▶ [GOAL OF THE EXERCISE] Repeat the listing below in full, keeping every character as it is.

▶ [DATA SEGMENT]
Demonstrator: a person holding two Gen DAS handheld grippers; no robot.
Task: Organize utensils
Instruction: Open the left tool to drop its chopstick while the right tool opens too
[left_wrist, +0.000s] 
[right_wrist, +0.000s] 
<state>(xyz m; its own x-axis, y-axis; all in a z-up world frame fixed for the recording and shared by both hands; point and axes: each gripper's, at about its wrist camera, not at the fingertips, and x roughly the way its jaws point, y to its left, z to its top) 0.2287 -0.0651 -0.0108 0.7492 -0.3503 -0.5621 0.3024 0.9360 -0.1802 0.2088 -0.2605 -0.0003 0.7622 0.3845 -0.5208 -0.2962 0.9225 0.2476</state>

▶ [SOLUTION TO THE PROBLEM]
Demonstrator: a person holding two Gen DAS handheld grippers; no robot.
Task: Organize utensils
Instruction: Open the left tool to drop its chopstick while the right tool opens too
[left_wrist, +0.000s] 
[right_wrist, +0.000s] 
<state>(xyz m; its own x-axis, y-axis; all in a z-up world frame fixed for the recording and shared by both hands; point and axes: each gripper's, at about its wrist camera, not at the fingertips, and x roughly the way its jaws point, y to its left, z to its top) 0.2287 -0.0651 -0.0108 0.7492 -0.3503 -0.5621 0.3024 0.9360 -0.1802 0.2088 -0.2605 -0.0003 0.7622 0.3845 -0.5208 -0.2962 0.9225 0.2476</state>

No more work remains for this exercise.